海側と田んぼ側の車道から直接アクセスするしかないのだ。
その南北の通路とて一直線ではなく、曲がりくねっていて、行き止まりになったりするところもある。
まるで迷路のような通路を行ったり来たりしているとこの墓地がひとつの街のように思えてくる。
そう、この墓地は本村の集落と対をなす
「死者の街」なのだ。
田んぼ側の車道沿いに無縁になった墓石が積み上げられていた。
石塔だけは一か所に集められていた。
恐らく島を離れて、面倒が見られなくなった墓なのだろう。
無縁墓の問題は今や全国的な問題だが、離島においてはさらに深刻な問題であろおうことは想像に難くない。

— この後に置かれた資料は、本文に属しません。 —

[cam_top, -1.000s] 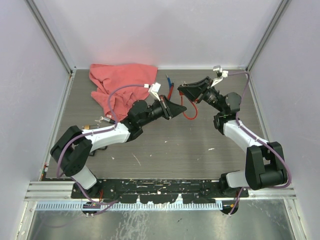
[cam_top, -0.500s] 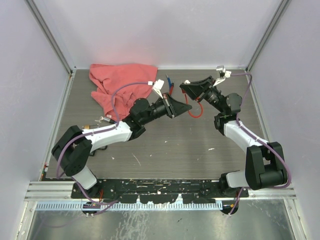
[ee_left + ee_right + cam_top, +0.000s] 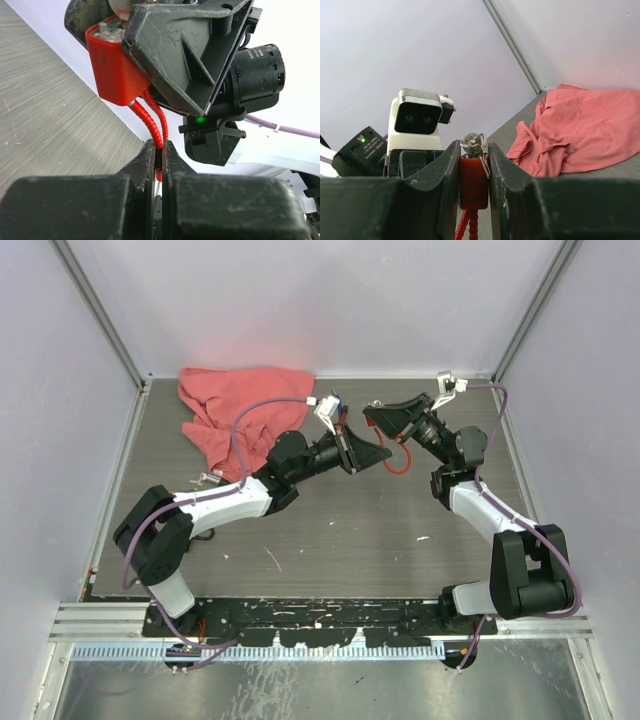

中には墓石や台石を石垣に再利用しているところもある。
何故か日蓮宗の石碑も。
この集落の菩提寺は浄土宗だが。さて。
石垣のさらに上にブロックを積み上げた墓。
一番海側はブロックで囲った墓が並んでいる。
一番新しい墓なのだろう。
海側の車道から見た墓地。
地元の人が犬の散歩をしていた。
防波堤から眺めてみる。
ホント、マチュピチュみたい。
再び墓地の中に入ってみる。
何度出入りしても飽きないほど面白いのよ。
墓石の脇にある新しい箱状のモノは火葬した骨を納める唐櫃(カロート)なのだろうか?
比較的最近埋葬されたと思わしき墓。
新しい膳と野位牌があった。
ここにも卵型のハカジルシ。
このように土葬の記憶を色濃く残す墓もあれば火葬に即した墓もある。
数十年間の葬送史が同じ場所に並列するところが実に興味深い。
墓地の近くにあった地蔵堂。
ここにも樒が捧げられており、島の人達に大事にされているのが良く判る。
墓地の北側には水田が広がる。
奥には離島では珍しい見島ダムが見える。
この水田は八町八反と呼ばれている。
離島では珍しく米作が盛んなのだ
田んぼ側から見た墓地。
見島の米作には不思議な伝説がある。
昔、隣の相島に観音像が流れ着いたが、拾われる事なく次に見島に流れ着いた。
見島で拾われた観音様は嬉しくなり「肥しのいらぬつくりをさせる」と言ったという。
実際、見島は離島にしては珍しく土質が良く米の生産も盛んなのだ、という。
墓の隣、物見山の東側には
ジーコンボ―と呼ばれる古墳群がある。
古墳、といっても墳丘があるわけでなく、7世紀頃の石室の跡が残るばかりである。
ジーコンボ古墳跡の近くにある民家。
やはり、墓地同様、石積みの壁が造られている。
何故こんなに石が積まれるのだろう?
その問いは案外あっさり解決した。
ジーコンボー遺跡や墓地のすぐ南は海で、海岸には見渡す限り
石垣に使えそうな手頃な石がゴロゴロしているのだ。
つまり利用できる素材がありき、という事なのだろう。
島を散歩していると集落の西端近くに吉祥寺というお寺がある。
宗派は浄土宗。
本堂の隣には位牌堂があった。
こちらも花が手向けられていたが、多くは造花だった。
島の人達は朝や夕方に墓参りをする。
島のあちこちで何故この島の墓は石垣で囲われているのか、と聞いてみたが皆一様に
風が強くて仏様が可哀想だから、と言う。
確かに日本海の孤島ゆえ冬などは風も強かろう。
ただ、風の強い場所などいくらでもあるのでそれだけが石垣を造る理由とは思えないのだが。
大いなる疑問を残しつつ、島の北側にある集落へと行ってみることにした。